■2000年07月25日 am10:00〜am12:00 
 DO+は森ビル担当者と会談いたしました。
 以下はDO+と森ビル担当者との会議録をまとめたものです。


□1森ビルの基本的姿勢について

1)同潤会青山アパートの問題は、単に森ビルの一再開発の問題ではない。大きな社会的責任を感じている
2)青山アパートと共に過して来た地権者の方々の意見に最大限配慮する
3)当方の事業について、評価してもいないような人々と関係を築くことはできない、
  この事業にメリットがあることをしていただければ、こちらも相応の協力はできる。ギブアンドテイクだ。

□2同潤会青山アパートは保存されるべきかどうか

1)保存に対する価値観は一般的ではなく、開発方針は事業者、出資者、地権者のメリット、デメリットによる部分が大きく、景観に対するプライオリティを得るにいたっていない。我々の開発手法が主流であるということは、これまでに保存されるべき都市景観が作られなかったということ。建築家に責任がある
2)そういう中でも、現在1棟を残せる可能性がある現状提案を評価してもらいたい。
(※一体案がなくなった今、残せる可能性は少ないという)
3)皆様の動き次第では残すことにようやく合意しつつある権利者がまた考え直し、全く残らない可能性も出てくる。
4)この保存を地権者に了解してもらうにも相当な安藤先生などの努力ある
5)再開発では、同潤会青山アパートの歴史的価値を超えるものを作りたいだからこそ安藤氏に100年使える建物にしたい」とお願いしている。
6)ファサード保存等の部分保存の可能性についても検討済み。様々な方向性を検討し、調整した結果として現状提案がある。
7)既に保存要望書はtoo lateである。なぜもっと早く要望を出さないのか?真剣ではない証拠だ。一体案であろうとも、単独案であろうとも何があっても、来年前半には着工する。
8)地権者の利益を守らないのでは、インテリがなにをいっても世間には通用しない。なんでそんな常識がないのか。世間から建築家はますます遊離して信頼されなくなるのではないか。

□3歴史検討委員会設置の可能性について

1)資料を見ないと判断できないが、地権者にとってのメリットが明確にできないので難い。
2)また、行政からの有効なインセンティブが引き出せるかどうか疑問あり→容積ボーナスは使い道がない。また行政にはお金がないので、この件での公的資金投与はほとんど望めないだろう。
3)委員会組織の枠組みの作り方についてもどうか。
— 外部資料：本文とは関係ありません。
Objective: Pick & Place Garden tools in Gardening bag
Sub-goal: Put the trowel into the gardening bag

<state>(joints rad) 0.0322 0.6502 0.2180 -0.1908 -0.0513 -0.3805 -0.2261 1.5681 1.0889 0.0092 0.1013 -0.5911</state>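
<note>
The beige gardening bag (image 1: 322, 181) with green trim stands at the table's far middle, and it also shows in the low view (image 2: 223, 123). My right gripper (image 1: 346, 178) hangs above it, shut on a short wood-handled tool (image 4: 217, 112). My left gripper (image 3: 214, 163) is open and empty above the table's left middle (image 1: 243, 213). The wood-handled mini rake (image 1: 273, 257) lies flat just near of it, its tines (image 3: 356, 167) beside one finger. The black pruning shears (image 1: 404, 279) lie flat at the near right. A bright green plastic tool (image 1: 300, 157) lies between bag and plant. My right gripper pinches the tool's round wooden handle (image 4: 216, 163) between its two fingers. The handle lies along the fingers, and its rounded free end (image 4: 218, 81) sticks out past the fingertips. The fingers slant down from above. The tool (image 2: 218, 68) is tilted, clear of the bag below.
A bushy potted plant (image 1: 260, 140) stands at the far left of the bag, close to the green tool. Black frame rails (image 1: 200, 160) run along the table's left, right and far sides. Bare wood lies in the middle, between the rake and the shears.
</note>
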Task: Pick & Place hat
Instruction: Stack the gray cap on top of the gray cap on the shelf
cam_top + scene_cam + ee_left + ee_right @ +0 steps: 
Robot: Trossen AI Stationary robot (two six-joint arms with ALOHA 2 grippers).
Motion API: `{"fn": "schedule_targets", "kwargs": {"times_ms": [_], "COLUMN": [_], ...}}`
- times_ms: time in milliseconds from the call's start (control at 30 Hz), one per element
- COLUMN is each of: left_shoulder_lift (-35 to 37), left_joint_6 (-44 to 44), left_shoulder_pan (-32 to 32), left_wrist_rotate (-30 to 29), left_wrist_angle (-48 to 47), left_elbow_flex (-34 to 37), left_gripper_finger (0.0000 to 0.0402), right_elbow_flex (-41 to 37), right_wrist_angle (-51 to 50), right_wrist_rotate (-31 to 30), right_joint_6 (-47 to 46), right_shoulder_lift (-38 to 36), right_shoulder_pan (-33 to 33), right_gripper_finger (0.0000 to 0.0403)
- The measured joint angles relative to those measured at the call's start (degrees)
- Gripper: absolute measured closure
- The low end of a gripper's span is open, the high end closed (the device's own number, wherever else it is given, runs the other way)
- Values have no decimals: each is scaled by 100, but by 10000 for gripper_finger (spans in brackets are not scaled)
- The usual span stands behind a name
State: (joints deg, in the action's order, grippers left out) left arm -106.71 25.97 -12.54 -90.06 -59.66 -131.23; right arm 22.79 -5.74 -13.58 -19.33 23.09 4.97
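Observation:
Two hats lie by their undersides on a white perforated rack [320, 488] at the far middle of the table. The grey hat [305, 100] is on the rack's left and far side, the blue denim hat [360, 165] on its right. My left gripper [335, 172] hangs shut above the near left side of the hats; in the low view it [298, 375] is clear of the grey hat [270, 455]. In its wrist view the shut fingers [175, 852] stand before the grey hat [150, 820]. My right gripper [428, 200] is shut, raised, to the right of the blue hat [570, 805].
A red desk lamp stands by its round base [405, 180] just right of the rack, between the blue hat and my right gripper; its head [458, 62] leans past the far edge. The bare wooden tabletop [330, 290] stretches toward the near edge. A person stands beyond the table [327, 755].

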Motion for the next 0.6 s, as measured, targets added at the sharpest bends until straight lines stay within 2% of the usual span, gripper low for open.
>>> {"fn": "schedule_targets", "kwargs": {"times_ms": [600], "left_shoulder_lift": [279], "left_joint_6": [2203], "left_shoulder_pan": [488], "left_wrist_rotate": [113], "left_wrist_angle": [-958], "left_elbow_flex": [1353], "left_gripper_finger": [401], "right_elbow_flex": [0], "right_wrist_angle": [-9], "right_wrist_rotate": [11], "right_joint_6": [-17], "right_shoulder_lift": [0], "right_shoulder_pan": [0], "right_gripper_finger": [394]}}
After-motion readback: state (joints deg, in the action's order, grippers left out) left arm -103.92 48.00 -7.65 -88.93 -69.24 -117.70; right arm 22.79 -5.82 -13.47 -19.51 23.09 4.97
学識経験者を筆頭とする委員会は第三者的になってしまい、地権者にとってのメリットが明確にならず、説得できない。
4)シンポジウムも同様に意味がない
5)現在は困難であるが、時期を見ていろんな意見を吸収する第3者的テーブルを設けてみてもよいという考えはある

□4記録保存について

1)計画当初より、記録保存を行うつもりはある。その際皆様のようなボランティアの方々にお願いする可能性はある
2)写真撮影については地権者全員の了解を得ることが必要
3)再開発事業自体の方向が明らかになった時点で、初めて進められる話。今はまだその時期ではない。

□5JIAの保存要望書について

1)地権者の立場がまったく考慮されていない。無責任である
2)理事会では、返事をするに値しないとの判断
3)特に要望書をこちらに断りもなしに最初にプレス発表されたのは言語道断。立て替えに30年間苦労されてきた権利者の気持ちと立場を全く理解していない

□6小学校一体案について

1)長い目でみて、街並みに定着する姿として小学校一体案を提案している
2)大企業の一体再開発事業に対する感情的反発があることも確かである
3)事業計画をオーソライズしていくタイミングが難しい
4)今は非常にデリケートな時期なので、そーっとしておいて欲しい

□7アンケートについて

1)アンケートの可否について、森ビル側から同潤会の理事長、副理事長にお伺いを立てることはできるが、たぶん否定されるだろう。
2)地権者を説得できる材料がないと困難
3)誰がどういう目的で行うか不明瞭なアンケートだ
4)地権者の了解を得てアンケートを行うには相当の努力が必要

5)第3者として、勝手にやるのはかまわないが、その場合、森ビル側との各種の共同作業は無理で、地権者の反発は必至だろう。